私は自分の部屋を出た。もうお昼を過ぎている。
とはいえ、家に誰かいるわけではない。
両親は仕事だし、兄弟姉妹はそもそもいないし。
「お腹すいたな……」
ホットケーキミックスを見つけた。作り方も袋に載っている。
材料は……あった。
「ホットケーキ作るか。」
私はちょっと遅いお昼ご飯をホットケーキにすることにした。
「ん~、我ながらおいひいな~!」
思わず声を上げてしまった。おいしいんだからいいじゃん。
でも……なんか静かなのは苦手だな……。
いつも放課後にみんなで集まって、ワイワイしてたの楽しかったんだけどな……。
「はぁ。」
おっと。
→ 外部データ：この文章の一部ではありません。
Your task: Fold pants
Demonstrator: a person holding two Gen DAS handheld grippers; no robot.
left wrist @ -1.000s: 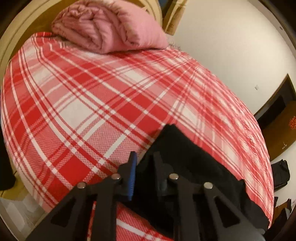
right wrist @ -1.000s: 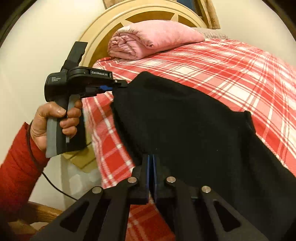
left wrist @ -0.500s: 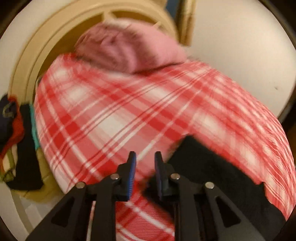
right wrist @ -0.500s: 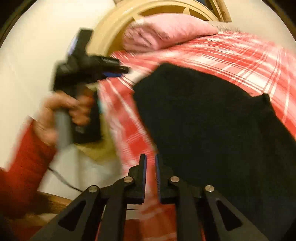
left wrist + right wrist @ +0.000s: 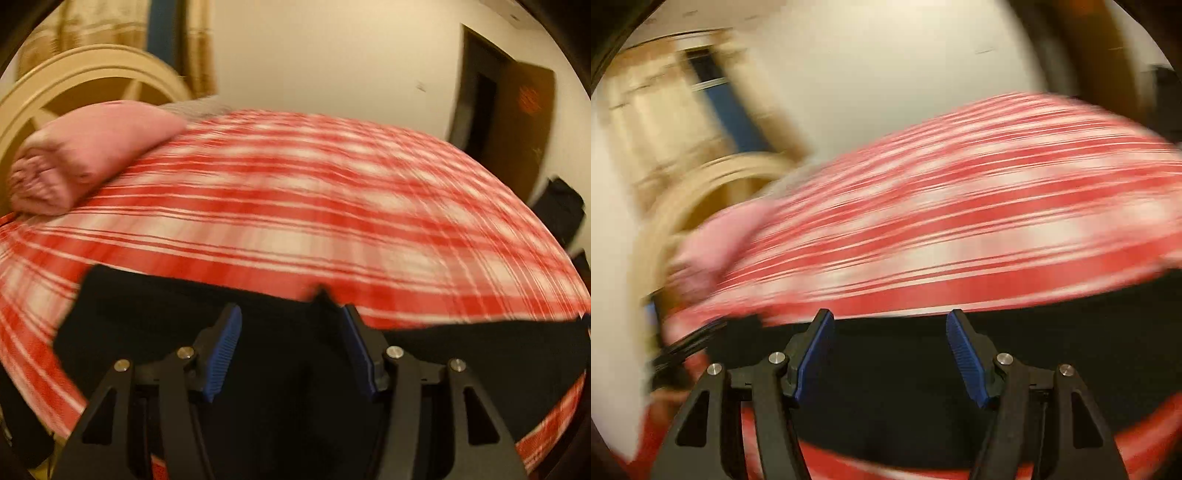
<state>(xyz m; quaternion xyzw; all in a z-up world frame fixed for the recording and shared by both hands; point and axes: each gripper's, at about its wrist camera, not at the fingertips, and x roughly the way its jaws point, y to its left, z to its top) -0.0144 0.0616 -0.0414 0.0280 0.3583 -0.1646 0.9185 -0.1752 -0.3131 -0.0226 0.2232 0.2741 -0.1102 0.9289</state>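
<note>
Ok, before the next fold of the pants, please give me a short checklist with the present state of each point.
1. Left gripper free of cloth: ok, jaws opening, nothing pinched.
2. Right gripper free of cloth: ok, jaws opening, nothing pinched.
3. Pants lying on the bed: ok.
4. Pants flat, without wrinkles: cannot tell, too dark and blurred.
5. Pillow away from pants: ok.

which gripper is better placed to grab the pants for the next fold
Left, tentatively. The left gripper, jaws opening and empty, looks over the black pants, with a raised fabric peak at its right fingertip. The right gripper, also opening and empty, sees only a flat, blurred edge.
</note>
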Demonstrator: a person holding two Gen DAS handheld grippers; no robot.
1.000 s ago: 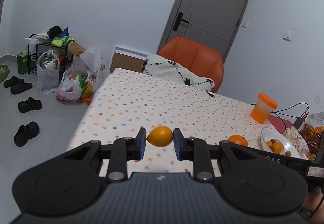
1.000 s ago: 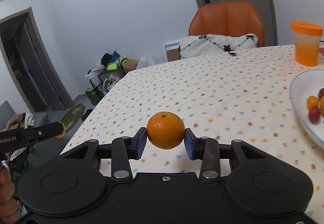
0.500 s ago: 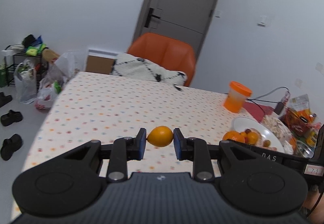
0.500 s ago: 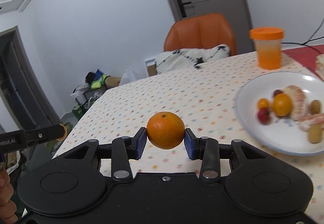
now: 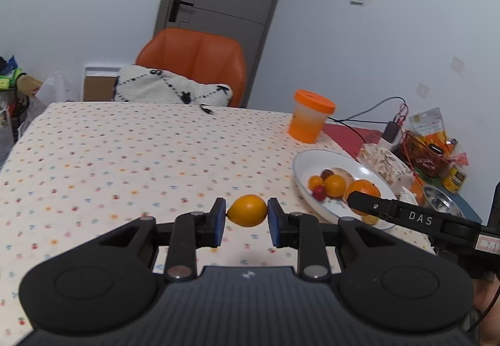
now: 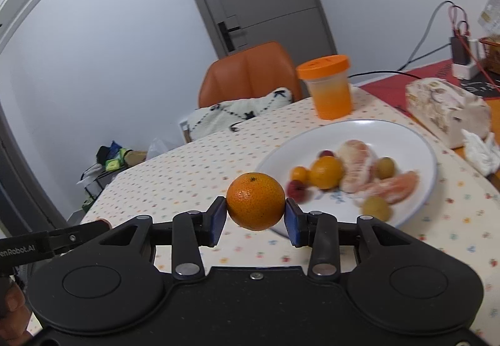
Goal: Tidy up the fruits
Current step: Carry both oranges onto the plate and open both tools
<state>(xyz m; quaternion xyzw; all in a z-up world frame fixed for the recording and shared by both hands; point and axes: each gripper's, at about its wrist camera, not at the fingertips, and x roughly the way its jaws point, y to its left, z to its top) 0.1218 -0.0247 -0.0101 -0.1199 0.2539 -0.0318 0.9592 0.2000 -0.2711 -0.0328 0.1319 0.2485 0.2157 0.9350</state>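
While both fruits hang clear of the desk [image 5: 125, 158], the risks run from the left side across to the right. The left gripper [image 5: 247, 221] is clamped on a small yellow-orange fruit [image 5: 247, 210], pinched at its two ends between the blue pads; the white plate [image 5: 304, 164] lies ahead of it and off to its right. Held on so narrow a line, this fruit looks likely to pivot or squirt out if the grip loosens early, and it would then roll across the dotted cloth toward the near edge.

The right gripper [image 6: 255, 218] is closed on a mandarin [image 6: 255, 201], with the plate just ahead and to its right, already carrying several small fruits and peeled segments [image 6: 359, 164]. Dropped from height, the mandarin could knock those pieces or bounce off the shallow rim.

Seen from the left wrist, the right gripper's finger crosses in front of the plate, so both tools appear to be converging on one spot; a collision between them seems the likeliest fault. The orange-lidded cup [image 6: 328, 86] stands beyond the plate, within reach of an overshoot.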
ため息はいけないよね。
とはいえ、ホットケーキを食べ終えてしまった今、することがない。
お皿をキッチンに持っていく時、冷蔵庫に張り紙が貼られているのを見つけた。
『今日はお父さんもお母さんも帰りが遅くなります。』
またか……。
もはや両親の帰りが遅いのには慣れた。
自分がいわゆる男の娘になったのは、お母さんの趣味だったんだけど、私がハマり出した時にお母さんはそういうのから興味失ってて、私のこと変な目でみるようになったんだよね。
お父さんは元からそういうの興味無かったっぽいし。
そんなわけで、なんだか両親からは避けられてるのかもね。
「夜ご飯どうしよっかな……。」
冷蔵庫にはメモと一緒に2000円挟んであった。
おそらくこれでなんか買って食えってことなのだろう。
といっても、私はお弁当とか買わないよ?
私、自分でご飯作るんだから。
自分で作れば2000円もかからないし、余ったぶんお小遣いにできちゃうしね。
「そうと決まれば。」
私は買い出しに行く準備を始めた。